** Supplied entries follows **
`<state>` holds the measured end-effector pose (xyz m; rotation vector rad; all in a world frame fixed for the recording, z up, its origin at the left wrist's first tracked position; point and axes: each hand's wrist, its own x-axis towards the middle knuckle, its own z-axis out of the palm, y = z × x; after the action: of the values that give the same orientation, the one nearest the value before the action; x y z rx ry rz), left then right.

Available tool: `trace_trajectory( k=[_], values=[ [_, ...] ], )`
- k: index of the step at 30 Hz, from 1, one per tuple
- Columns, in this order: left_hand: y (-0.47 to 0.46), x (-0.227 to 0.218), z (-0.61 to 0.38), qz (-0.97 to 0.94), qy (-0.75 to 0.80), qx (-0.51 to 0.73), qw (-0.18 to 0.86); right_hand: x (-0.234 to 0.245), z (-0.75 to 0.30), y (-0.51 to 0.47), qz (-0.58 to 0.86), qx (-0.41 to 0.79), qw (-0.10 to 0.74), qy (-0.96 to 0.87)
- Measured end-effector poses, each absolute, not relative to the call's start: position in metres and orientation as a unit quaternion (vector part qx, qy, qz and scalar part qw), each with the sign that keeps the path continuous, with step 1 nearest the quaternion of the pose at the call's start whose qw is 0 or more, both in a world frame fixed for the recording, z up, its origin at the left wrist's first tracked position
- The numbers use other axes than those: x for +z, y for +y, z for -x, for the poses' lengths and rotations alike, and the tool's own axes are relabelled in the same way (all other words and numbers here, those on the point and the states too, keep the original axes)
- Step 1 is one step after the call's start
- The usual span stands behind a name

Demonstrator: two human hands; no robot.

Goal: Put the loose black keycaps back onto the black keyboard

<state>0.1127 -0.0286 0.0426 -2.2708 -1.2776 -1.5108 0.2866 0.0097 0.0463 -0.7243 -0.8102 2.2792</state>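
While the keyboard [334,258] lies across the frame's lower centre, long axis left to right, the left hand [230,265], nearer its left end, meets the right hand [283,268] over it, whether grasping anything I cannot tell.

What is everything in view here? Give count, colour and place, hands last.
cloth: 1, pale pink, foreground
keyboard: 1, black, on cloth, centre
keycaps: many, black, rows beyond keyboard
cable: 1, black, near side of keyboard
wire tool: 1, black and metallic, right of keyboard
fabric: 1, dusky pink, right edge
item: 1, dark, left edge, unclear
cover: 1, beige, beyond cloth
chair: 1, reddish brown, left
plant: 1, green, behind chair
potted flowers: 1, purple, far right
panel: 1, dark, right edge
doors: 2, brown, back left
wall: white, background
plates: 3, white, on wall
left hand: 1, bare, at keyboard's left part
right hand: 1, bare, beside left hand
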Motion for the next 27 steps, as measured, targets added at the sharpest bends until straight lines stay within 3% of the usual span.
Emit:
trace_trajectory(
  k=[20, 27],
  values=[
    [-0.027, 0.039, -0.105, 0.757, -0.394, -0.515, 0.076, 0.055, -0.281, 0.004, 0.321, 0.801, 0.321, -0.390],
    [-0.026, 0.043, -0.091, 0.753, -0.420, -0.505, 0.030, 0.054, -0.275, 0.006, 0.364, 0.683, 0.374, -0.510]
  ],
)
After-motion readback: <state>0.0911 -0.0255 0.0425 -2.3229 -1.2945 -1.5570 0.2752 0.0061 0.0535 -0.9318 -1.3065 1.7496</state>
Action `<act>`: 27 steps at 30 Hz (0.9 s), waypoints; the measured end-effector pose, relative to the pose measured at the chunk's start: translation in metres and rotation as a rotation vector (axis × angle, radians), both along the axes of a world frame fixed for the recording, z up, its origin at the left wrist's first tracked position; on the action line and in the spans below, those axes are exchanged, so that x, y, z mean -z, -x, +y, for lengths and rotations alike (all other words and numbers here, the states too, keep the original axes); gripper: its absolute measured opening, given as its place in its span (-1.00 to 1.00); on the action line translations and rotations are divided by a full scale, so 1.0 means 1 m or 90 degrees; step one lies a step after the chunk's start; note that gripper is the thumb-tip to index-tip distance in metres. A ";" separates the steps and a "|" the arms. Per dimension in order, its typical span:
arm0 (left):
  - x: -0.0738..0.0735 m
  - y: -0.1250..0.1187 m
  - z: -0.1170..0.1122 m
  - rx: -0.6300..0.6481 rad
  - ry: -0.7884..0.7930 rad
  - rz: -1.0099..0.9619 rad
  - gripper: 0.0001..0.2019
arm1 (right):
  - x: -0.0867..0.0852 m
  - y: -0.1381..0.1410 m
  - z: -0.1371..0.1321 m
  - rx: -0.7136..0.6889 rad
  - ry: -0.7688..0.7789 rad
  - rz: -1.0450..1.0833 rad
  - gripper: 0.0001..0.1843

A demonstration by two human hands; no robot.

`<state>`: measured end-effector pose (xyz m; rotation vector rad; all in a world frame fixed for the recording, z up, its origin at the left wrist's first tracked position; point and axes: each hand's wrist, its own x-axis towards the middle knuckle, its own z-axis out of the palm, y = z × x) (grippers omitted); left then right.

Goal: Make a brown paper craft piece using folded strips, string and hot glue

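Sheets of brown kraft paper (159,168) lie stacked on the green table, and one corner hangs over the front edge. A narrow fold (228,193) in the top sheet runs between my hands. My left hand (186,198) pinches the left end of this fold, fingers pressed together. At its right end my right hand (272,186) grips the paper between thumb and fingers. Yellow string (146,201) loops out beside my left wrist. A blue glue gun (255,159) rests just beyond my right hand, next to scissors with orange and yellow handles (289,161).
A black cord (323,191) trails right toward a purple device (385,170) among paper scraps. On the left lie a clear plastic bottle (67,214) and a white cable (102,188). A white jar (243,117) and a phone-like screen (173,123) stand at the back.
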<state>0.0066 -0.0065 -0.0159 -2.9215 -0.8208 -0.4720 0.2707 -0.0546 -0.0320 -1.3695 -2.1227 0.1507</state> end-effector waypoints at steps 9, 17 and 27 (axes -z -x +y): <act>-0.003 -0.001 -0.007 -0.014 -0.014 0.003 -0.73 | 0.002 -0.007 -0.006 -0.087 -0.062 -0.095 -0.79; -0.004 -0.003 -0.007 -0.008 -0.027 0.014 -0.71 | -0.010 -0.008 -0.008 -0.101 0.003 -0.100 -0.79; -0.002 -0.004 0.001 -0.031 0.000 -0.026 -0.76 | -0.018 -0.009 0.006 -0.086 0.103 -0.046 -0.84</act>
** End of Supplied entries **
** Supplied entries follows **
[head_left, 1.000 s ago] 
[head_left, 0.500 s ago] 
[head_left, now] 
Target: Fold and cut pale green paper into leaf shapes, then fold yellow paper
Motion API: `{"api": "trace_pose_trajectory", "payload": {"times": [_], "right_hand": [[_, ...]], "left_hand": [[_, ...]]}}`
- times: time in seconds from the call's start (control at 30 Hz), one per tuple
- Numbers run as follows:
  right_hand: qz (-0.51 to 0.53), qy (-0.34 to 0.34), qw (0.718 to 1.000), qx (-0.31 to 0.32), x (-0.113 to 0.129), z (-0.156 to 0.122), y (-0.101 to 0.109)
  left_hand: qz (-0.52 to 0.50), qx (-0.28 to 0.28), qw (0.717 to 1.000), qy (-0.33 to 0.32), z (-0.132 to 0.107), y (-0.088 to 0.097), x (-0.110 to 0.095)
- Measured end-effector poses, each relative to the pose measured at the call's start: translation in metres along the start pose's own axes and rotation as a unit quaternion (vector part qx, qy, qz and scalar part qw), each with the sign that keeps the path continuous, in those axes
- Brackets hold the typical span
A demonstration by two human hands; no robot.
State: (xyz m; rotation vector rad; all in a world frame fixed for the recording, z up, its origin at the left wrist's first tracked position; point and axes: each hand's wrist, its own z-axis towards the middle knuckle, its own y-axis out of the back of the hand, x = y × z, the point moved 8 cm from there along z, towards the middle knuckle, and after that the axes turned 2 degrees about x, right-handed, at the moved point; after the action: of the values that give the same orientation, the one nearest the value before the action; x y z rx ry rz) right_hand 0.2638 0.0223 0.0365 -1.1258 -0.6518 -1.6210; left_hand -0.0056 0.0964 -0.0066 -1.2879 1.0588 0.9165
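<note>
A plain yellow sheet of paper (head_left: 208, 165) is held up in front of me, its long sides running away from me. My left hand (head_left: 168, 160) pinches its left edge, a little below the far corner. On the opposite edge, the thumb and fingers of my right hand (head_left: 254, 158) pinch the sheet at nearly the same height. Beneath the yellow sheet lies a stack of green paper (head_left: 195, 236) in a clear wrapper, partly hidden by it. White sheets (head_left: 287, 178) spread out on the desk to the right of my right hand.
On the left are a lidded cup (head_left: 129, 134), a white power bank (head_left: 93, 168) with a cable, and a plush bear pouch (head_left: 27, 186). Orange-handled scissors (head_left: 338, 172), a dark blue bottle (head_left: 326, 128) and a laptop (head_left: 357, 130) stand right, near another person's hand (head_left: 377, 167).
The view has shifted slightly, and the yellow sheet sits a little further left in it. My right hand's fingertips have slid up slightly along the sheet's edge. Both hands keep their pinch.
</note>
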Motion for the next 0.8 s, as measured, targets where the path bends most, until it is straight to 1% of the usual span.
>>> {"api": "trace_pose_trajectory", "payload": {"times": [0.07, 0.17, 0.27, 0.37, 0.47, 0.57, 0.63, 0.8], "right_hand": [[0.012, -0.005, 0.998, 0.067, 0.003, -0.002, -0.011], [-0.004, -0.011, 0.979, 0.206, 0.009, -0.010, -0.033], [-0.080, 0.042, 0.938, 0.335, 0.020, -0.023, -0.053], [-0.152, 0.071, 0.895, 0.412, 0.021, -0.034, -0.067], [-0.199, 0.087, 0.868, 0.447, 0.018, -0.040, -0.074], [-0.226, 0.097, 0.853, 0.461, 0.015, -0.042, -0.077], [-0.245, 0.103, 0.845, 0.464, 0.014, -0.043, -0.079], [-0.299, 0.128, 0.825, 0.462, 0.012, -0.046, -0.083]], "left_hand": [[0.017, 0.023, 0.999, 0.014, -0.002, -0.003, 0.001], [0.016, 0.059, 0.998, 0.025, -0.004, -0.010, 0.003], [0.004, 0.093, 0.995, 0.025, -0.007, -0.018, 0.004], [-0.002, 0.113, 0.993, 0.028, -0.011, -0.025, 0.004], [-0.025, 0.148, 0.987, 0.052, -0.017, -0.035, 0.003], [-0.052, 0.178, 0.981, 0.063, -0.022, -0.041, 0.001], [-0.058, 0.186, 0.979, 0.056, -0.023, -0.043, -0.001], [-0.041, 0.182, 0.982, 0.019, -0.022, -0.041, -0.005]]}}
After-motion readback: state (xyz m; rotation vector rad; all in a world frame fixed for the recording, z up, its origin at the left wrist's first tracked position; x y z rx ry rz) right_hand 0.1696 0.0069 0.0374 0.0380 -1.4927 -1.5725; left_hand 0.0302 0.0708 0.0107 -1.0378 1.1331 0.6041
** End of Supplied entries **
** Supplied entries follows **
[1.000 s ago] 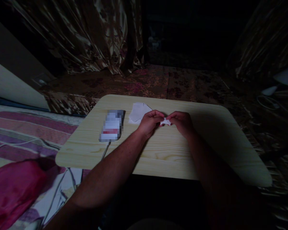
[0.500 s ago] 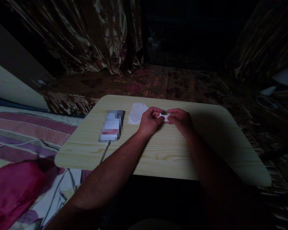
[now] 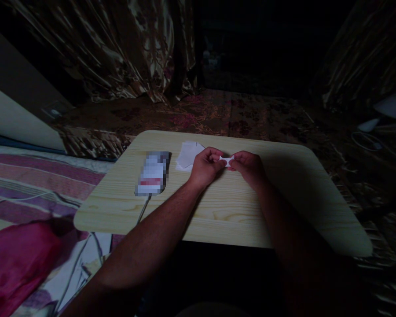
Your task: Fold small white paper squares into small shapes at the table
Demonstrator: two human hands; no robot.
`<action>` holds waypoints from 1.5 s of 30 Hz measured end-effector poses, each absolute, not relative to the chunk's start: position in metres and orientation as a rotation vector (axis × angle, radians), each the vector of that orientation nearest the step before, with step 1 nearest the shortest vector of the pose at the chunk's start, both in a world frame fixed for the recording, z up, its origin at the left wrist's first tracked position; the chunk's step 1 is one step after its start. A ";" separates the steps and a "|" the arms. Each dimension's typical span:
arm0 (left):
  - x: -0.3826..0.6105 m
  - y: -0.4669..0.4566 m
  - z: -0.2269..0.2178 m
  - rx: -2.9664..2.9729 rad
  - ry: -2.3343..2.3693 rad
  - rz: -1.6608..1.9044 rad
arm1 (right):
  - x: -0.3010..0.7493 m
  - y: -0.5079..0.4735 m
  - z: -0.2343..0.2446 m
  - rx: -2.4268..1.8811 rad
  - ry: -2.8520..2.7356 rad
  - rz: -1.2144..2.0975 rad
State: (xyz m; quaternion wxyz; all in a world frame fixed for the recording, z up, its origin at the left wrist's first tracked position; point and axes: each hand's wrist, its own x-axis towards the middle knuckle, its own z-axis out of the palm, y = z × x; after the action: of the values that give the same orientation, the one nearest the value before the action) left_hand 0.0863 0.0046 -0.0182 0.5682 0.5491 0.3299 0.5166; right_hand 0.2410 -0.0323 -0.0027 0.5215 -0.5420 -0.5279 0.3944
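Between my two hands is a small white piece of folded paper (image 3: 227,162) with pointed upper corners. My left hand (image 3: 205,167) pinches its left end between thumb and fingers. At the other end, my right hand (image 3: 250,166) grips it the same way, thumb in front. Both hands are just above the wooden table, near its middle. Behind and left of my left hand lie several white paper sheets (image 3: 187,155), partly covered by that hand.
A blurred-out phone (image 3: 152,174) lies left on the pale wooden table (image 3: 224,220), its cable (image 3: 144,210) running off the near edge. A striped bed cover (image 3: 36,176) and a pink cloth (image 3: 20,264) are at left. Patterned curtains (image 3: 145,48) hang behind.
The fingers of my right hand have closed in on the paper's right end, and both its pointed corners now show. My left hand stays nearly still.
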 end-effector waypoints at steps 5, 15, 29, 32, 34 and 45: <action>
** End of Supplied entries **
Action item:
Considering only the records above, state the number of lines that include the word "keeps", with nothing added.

Exercise response:
2